Question

In: Finance

Suppose that Ally Financial Inc. issued a bond with 10 yearsuntil maturity, a face value...

Suppose that Ally Financial Inc. issued a bond with 10 years until maturity, a face value of $1,000, and a coupon rate of 11% (annual payments). The yield to maturity on this bond when it was issued was 9%.

a. What was the price of this bond when it was issued?

b. Assuming the yield to maturity remains constant, what is the price of the bond immediately before it makes its first coupon payment?

c. Assuming the yield to maturity remains constant, what is the price of the bond immediately after it makes its first coupon payment?

Solutions

Expert Solution

Part A:

Bond Price:
It refers to the sum of the present values of all likely coupon payments plus the present value of the par value at maturity.
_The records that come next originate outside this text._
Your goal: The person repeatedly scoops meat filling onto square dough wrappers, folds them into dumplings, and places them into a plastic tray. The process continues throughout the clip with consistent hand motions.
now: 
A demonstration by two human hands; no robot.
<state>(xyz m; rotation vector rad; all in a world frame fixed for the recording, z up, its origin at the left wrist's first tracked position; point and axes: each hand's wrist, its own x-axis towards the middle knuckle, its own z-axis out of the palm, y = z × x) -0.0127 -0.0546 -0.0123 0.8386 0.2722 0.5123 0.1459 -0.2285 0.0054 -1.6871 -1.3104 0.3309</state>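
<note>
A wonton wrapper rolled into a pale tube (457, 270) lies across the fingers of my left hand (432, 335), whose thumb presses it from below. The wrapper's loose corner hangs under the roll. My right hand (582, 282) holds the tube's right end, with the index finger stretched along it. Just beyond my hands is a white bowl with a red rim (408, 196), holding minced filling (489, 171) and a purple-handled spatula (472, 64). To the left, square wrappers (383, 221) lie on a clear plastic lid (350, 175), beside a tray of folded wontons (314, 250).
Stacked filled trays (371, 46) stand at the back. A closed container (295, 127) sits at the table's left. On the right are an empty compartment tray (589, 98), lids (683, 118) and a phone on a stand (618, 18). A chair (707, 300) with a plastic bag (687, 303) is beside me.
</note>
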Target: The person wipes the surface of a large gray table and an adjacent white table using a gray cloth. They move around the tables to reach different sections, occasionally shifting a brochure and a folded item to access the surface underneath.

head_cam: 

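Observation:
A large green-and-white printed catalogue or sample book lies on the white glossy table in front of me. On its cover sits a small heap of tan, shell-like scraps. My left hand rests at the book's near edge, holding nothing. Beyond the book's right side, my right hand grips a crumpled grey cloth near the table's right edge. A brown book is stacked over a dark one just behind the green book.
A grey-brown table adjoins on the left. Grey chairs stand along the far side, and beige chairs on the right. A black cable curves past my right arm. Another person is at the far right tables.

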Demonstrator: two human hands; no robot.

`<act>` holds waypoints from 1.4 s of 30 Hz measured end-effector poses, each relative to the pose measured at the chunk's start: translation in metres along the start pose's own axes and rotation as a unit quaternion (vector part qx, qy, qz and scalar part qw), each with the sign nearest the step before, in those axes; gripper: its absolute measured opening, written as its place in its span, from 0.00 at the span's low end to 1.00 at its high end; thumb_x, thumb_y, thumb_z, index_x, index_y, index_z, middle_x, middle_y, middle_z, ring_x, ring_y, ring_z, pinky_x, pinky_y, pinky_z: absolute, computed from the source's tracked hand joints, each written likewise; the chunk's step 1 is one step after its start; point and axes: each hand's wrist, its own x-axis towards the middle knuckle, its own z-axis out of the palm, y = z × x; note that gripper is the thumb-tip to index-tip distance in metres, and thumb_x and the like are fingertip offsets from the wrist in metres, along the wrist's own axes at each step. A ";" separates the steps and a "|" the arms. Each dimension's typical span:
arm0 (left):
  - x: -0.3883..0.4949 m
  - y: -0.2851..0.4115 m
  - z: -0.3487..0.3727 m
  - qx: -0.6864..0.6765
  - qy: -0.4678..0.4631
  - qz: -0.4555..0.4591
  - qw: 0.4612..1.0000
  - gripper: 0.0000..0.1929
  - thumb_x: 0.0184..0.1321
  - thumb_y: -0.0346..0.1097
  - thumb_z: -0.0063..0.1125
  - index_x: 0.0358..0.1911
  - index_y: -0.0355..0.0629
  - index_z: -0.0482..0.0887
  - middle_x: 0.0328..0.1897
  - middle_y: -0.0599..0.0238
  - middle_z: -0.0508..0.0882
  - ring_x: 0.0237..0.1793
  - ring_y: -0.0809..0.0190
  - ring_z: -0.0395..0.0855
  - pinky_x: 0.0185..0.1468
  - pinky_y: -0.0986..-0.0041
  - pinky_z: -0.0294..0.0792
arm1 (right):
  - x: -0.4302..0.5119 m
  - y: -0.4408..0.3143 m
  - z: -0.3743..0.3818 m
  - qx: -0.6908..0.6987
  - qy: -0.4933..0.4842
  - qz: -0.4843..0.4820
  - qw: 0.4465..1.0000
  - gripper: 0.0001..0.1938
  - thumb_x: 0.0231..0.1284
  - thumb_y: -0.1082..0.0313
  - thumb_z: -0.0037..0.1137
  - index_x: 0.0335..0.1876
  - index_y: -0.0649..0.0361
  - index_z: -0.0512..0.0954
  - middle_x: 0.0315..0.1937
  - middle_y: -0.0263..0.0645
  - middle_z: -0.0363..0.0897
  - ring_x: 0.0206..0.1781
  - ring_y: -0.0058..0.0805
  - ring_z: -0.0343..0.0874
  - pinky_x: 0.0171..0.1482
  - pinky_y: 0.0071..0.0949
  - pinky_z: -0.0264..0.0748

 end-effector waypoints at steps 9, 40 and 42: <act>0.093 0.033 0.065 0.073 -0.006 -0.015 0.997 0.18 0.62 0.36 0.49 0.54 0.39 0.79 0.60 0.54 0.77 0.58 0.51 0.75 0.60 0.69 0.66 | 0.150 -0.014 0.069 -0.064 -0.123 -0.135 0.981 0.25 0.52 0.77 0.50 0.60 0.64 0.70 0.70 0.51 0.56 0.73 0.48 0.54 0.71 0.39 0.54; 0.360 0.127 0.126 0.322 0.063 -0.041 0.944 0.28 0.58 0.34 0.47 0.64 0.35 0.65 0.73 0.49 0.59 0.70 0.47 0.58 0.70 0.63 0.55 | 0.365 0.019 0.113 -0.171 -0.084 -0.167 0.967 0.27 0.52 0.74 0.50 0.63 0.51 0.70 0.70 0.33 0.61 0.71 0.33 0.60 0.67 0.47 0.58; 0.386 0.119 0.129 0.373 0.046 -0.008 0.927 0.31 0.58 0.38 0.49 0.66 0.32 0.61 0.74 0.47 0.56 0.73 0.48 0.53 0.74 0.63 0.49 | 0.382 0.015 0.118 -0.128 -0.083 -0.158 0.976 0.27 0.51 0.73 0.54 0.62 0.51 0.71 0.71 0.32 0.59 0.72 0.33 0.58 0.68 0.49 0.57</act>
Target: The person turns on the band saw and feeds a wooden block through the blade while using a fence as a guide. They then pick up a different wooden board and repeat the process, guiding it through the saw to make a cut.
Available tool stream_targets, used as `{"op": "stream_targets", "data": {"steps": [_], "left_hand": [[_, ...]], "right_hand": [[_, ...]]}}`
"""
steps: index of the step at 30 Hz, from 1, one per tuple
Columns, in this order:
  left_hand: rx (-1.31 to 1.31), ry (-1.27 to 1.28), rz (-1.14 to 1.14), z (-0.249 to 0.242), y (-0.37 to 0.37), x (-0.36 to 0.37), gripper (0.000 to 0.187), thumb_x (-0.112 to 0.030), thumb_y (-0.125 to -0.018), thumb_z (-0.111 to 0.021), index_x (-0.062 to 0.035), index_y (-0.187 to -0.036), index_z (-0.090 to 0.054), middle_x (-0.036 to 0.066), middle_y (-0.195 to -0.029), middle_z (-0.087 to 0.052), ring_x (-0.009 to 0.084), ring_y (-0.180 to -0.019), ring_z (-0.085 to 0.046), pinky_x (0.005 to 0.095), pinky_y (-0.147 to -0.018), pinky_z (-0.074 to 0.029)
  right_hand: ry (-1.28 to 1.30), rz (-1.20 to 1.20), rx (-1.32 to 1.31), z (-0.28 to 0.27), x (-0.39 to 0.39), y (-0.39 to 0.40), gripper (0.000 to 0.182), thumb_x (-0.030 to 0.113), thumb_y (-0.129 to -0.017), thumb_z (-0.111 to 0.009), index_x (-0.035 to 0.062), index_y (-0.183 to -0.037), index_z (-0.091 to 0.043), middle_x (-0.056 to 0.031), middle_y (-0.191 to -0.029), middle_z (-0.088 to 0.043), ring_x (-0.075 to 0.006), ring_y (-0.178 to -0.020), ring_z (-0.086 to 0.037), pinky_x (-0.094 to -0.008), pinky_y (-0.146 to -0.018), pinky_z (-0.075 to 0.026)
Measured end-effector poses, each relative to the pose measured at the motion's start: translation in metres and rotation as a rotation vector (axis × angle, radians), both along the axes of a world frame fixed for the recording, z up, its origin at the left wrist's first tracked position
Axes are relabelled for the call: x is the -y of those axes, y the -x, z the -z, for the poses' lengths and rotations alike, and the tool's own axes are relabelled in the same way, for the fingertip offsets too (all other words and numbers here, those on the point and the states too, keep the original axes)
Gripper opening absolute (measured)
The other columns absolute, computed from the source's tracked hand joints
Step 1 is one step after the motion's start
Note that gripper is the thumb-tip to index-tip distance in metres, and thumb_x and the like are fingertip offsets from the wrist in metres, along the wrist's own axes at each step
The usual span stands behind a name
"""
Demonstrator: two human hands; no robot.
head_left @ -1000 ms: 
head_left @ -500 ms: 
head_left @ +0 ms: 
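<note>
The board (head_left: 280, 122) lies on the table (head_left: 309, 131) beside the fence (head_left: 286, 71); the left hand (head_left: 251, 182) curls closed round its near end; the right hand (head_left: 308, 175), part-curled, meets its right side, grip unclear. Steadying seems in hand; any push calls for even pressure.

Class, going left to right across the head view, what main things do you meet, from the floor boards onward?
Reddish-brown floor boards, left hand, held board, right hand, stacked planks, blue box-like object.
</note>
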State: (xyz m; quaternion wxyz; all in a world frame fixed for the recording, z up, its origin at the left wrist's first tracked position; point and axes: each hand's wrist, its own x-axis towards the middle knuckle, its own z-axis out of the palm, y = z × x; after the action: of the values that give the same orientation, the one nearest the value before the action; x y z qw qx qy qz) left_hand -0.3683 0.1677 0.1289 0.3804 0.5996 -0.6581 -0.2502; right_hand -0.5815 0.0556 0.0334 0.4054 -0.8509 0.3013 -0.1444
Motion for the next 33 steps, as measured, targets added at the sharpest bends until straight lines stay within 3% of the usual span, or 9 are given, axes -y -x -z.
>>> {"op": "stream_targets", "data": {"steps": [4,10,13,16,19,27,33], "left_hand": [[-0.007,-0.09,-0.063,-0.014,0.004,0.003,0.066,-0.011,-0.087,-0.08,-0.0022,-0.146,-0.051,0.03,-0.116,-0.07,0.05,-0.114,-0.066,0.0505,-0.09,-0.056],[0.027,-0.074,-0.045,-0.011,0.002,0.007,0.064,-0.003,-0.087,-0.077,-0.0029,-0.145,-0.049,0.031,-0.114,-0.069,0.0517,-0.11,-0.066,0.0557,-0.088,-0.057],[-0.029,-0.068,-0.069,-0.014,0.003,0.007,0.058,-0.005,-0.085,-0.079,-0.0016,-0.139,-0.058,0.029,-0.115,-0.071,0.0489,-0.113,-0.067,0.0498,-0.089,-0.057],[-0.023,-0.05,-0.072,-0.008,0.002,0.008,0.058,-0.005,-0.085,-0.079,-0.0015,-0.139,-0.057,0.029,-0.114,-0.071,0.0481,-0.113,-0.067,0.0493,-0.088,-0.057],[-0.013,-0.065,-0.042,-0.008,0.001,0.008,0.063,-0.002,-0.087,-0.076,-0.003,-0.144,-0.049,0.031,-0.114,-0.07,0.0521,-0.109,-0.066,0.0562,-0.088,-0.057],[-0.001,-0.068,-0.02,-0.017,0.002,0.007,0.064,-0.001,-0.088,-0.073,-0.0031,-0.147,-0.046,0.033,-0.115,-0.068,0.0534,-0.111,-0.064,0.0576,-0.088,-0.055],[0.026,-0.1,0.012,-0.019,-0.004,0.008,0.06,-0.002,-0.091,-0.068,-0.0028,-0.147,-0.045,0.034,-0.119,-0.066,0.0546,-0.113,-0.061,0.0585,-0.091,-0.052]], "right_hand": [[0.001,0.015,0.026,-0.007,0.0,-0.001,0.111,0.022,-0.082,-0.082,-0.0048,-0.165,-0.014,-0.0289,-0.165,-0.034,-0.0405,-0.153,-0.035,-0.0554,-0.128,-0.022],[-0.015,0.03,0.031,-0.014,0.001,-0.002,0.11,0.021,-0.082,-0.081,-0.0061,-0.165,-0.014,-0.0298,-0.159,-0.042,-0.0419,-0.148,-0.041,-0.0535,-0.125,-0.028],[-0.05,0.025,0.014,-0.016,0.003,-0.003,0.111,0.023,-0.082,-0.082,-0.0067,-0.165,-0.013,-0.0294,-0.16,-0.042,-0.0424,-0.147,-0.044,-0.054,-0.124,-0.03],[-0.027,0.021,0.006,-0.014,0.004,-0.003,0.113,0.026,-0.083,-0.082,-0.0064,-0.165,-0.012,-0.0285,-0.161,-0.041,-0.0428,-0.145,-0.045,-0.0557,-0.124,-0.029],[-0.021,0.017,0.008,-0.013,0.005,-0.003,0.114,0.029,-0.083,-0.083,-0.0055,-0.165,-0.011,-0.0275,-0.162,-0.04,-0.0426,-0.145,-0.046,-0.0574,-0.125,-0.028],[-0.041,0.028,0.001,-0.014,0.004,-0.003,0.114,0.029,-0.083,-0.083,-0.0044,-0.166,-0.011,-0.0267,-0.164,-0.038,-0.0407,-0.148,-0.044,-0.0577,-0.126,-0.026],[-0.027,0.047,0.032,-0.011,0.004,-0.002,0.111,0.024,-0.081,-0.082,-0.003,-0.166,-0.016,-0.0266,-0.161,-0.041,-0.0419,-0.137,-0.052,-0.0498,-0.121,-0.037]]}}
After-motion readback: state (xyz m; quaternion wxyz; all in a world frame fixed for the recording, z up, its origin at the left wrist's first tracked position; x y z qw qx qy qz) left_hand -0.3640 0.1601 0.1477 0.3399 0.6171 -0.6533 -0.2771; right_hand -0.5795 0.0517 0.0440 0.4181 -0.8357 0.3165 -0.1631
There is inverse relation between Bond price and YTM ( Discount rate ) and Direct relation between Cash flow ( Coupon/ maturity Value ) and bond Price.

Price of Bond = PV of CFs from it.

Year Cash Flow PVF/ PVAF @9 % Disc CF
1 - 10 $    110.00                           6.4177 $    705.94
10 $ 1,000.00                           0.4224 $    422.41
Bond Price $ 1,128.35

As Coupon Payments are paid periodically with regular intervals, PVAF is used.
Maturity Value is single payment. Hence PVF is used.

What is PVAF & PVF ???
PVAF = Sum [ PVF(r%, n) ]
PVF = 1 / ( 1 + r)^n
Where r is int rate per Anum
Where n is No. of Years

How to Calculate PVAF using Excel ???
+PV(Rate,NPER,-1)
Rate = Disc rate
Nper = No. of Periods

Part B:

Price Before Coupon Payment = Price after Coupon Paymnet + Coupon AMount

= $ 1119.90 ( from Part C) + $ 110

= $ 1229.90

Part C:

Price after Coupon Paymnet:

As already one coupon is received, there will be balance 9 coupons and maturity value. Bind Price is PV of those values.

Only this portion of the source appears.